Tuesday, August 22, 2006

Answer the Question

According to a Hartford newspaper, this is the kind of remark, made by Senator Joe Lieberman on a “Face the Nation” broadcast, that has “infuriated” a lot of his critics: “"If we leave precipitously - if we say we're going on X day, everybody's getting out - as bad as things are, they will get worse. There will be an all-out civil war in Iraq. Iran will surge in to control large parts of that country. There will be a wider regional war. And al-Qaida and similar radical Islamist terrorists will use Iraq as a safe haven from which to attack us and others."

Some of Lieberman’s hot-headed critics are easily infuriated. Now, the first thing we should notice about the infuriating remark is that it is predictive rather than descriptive. Lieberman is saying “If A happens, B, C, and D will follow.

There are only two ways to answer a prediction: You may wait until an event happens and then view the consequences to see if the prediction is true; or you may use your intelligence to reason your way to a probable prediction.

The wait-and-see method is infallible. But it is not a safe or advisable method if the consequences are severe, requiring preventative or compensatory action the part of those who will likely suffer the consequences.

If the meteorologist tells me there is a hurricane on its way, I may wait patiently in my bedroom slippers to see whether his prediction is accurate. But if the hurricane is of Katrina-like proportions, I had better take precautions. The possibility that the United States may be repeatedly attacked by invigorated terrorists is a hurricane of devastating proportions. One need only trace the consequences of 9/11 on the airline industry to realize this. The consequences of an invigorated radical Islam in the mid-East and Europe may be even more catastrophic.

Following Lieberman’s remarks on “Face the Nation,” the “Lamont campaign” issued the following statement: Lieberman "continued to demonstrate that he is a desperate, flailing, career politician who will say anything to cling to power." Separately, all these statement may be true. Lieberman may indeed be flailing and desperate, though a recent 10 point lead in polls is some surety against desperation. It is a truism to say that incumbents wish to “cling to power,” just as it is a truism to say that insurgent politicians wish to “seize power.” But this rhetorical caterwauling gets us nowhere fast, because these truisms do not answer the predictions.

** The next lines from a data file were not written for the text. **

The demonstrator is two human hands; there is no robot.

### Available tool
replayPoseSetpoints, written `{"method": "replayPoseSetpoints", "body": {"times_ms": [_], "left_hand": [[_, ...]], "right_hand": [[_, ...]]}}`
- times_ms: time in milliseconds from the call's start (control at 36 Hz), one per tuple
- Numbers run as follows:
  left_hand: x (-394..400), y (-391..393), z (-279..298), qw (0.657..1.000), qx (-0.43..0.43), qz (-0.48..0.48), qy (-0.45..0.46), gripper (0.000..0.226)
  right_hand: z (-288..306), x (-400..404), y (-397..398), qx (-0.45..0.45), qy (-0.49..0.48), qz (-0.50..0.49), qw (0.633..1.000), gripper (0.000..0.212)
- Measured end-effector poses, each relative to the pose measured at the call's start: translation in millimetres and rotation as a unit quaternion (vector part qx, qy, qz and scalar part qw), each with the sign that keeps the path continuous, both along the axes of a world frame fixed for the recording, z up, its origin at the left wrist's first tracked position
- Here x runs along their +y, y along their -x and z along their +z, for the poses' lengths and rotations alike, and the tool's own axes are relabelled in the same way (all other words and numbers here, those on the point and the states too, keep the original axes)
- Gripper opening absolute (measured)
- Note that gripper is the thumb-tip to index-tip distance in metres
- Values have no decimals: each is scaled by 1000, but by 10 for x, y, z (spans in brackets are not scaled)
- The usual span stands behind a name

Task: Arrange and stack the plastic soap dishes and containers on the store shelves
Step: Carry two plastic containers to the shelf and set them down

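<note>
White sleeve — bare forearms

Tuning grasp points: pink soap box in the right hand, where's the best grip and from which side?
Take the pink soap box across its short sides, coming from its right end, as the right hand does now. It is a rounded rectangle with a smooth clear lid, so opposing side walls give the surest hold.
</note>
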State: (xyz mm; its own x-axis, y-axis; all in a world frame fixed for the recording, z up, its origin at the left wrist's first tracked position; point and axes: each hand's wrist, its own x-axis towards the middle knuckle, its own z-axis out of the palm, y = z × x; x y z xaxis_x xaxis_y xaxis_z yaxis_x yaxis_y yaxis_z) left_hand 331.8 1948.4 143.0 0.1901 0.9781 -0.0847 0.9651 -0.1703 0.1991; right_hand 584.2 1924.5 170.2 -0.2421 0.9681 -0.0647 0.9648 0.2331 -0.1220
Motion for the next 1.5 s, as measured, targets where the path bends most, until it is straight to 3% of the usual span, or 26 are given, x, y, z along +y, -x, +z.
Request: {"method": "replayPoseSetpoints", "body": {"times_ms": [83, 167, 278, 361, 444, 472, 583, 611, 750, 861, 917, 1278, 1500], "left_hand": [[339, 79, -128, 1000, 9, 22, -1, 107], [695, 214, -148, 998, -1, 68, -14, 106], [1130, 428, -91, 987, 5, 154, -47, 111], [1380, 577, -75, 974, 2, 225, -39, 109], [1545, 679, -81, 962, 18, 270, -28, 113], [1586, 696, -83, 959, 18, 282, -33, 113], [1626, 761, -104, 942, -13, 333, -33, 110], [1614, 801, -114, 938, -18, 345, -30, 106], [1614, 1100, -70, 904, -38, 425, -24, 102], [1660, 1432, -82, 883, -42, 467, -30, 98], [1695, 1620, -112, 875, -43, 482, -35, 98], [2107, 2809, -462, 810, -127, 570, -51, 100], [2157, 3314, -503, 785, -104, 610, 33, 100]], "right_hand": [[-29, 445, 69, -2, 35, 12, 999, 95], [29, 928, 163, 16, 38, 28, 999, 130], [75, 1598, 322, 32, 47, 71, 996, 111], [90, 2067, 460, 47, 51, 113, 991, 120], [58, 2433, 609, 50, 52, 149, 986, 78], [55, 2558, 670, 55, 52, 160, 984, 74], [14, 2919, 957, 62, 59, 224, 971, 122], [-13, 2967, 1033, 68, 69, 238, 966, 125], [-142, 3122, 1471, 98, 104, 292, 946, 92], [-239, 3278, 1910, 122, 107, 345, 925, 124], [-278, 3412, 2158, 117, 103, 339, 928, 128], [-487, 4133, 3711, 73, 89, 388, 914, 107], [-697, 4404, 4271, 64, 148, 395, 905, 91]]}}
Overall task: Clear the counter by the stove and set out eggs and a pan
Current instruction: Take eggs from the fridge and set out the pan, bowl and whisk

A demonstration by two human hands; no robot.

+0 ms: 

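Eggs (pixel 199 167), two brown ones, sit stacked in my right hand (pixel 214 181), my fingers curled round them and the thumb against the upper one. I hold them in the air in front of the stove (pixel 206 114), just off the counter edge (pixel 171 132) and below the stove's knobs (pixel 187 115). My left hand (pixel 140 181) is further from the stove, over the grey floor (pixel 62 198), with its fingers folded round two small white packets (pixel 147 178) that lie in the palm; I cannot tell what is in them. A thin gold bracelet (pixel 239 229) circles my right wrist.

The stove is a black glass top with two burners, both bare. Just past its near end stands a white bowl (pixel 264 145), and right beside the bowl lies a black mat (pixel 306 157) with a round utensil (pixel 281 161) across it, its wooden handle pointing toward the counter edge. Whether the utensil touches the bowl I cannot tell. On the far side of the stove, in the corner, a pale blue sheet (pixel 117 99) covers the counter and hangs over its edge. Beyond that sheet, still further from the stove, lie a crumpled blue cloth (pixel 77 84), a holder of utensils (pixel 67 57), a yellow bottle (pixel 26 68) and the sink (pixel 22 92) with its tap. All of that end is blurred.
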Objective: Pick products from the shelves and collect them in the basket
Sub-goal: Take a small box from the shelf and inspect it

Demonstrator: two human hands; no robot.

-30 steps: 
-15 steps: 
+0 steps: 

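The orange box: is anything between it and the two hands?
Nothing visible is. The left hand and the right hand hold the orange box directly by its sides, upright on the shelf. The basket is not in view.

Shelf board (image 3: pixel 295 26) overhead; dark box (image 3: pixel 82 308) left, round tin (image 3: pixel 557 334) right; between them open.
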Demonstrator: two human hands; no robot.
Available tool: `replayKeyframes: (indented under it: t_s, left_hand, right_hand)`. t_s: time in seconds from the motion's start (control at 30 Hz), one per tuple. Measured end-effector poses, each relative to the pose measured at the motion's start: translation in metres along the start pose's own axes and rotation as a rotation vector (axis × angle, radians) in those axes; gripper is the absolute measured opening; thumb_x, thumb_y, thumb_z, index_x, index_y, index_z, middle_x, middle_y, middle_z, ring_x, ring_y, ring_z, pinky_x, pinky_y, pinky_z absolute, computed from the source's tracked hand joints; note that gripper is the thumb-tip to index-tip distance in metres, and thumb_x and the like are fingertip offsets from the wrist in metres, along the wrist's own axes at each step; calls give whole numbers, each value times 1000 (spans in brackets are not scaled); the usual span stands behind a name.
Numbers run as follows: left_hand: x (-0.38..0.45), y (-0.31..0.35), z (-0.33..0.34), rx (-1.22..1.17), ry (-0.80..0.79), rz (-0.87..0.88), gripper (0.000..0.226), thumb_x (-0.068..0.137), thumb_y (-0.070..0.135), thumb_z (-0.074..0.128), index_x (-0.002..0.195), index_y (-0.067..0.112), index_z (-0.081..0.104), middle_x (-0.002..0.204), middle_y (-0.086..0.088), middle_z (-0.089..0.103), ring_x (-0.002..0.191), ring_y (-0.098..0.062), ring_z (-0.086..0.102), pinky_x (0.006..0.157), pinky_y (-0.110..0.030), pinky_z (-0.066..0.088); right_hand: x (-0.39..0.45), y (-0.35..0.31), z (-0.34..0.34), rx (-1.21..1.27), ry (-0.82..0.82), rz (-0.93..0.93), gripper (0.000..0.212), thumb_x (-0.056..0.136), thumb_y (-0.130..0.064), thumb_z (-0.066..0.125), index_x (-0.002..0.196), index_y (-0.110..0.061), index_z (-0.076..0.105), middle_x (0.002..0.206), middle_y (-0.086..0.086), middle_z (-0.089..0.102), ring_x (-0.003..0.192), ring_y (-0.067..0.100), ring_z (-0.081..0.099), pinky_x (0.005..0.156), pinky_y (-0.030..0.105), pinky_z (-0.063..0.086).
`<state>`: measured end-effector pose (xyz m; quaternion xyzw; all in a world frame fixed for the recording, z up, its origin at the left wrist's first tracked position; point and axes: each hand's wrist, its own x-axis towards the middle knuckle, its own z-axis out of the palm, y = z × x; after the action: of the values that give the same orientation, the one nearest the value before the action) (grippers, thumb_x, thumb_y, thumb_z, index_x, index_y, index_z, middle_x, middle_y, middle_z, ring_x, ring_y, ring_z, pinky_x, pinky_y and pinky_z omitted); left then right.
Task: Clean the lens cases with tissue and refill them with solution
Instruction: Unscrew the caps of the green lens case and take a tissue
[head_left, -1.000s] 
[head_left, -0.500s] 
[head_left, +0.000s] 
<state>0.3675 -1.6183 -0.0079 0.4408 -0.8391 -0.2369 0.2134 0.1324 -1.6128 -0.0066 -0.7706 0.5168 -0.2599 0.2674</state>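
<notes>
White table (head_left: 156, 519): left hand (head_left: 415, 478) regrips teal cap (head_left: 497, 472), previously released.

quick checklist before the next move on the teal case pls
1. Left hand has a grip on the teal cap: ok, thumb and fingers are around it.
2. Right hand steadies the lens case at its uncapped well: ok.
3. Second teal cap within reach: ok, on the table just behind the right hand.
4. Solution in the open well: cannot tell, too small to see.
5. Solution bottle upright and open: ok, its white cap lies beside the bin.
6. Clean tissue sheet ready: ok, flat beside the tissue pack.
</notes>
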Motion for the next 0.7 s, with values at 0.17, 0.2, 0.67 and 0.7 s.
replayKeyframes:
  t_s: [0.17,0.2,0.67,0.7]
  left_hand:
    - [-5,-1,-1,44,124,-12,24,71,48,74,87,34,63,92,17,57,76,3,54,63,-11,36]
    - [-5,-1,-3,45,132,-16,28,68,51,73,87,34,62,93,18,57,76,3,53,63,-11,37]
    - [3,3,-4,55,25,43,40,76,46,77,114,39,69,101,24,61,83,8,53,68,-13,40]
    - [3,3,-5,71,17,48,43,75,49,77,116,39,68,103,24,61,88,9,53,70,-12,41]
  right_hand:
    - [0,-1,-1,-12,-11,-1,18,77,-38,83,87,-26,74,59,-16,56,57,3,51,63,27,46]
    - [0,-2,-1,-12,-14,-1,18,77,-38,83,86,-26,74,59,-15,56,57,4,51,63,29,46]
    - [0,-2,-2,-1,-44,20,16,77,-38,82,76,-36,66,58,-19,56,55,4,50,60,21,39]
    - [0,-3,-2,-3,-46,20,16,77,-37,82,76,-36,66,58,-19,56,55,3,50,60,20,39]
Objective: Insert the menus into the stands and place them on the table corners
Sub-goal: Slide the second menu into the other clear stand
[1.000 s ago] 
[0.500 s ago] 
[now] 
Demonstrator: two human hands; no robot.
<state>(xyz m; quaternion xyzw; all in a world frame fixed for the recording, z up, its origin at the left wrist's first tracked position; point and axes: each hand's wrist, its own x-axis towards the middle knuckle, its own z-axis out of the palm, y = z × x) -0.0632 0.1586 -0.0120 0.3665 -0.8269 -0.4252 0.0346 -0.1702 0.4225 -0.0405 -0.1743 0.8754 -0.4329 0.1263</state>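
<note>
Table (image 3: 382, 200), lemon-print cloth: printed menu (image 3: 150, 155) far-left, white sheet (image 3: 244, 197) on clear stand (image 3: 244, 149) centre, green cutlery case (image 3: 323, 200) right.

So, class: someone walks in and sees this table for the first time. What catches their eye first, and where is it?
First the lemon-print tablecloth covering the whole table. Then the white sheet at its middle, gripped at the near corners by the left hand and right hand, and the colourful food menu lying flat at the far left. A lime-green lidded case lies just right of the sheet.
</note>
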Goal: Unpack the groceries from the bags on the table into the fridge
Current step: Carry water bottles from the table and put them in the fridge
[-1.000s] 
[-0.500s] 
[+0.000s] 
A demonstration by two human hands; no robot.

Way back in June, Lieberman said, “"As others have said before me, the war in Iraq, to overthrow Saddam Hussein, may have been a war of choice; it is now a war of necessity. We must win it. Why? Because the consequences of an American retreat and defeat there would be terrible for the safety and security of the American people here at home whom we have a constitutional responsibility to protect."

Asked to respond to these statement by a reporter, Lamont said, “George Bush, Don Rumsfeld and Joe Lieberman were wrong to get us into the war, wrong in their day-to-day conduct of it and were wrong to take their eye off Osama bin Laden. They are still wrong today as they cling to a failed `stay the course' strategy. Why would we trust them with making any more decisions when they have been wrong every step of the way?"

These statements, considered separately, may be true -- or not. But, taken together, they do not answer the statement made by Lieberman that, however it began or was or prosecuted, the Iraq war is now a “war of necessity” that “must be won.”

Americans are an intensely practical people. In these circumstances, they want to know what happens “if.” What will happen in Arabia, Europe and the United States if the prosecution of the war in Iraq fails? Lieberman has answered that question. Lamont has not.